◆ Required action ◆
Return the full listing exactly as it is written.

═════ Data ═════

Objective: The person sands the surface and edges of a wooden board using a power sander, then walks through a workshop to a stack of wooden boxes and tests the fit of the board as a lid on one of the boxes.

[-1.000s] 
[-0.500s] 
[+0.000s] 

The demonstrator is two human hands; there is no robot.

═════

◆ Exercise result ◆
Objective: The person sands the surface and edges of a wooden board using a power sander, then walks through a workshop to a stack of wooden boxes and tests the fit of the board as a lid on one of the boxes.

[-1.000s] 
[-0.500s] 
[+0.000s] 

The demonstrator is two human hands; there is no robot.

Above is the complete output.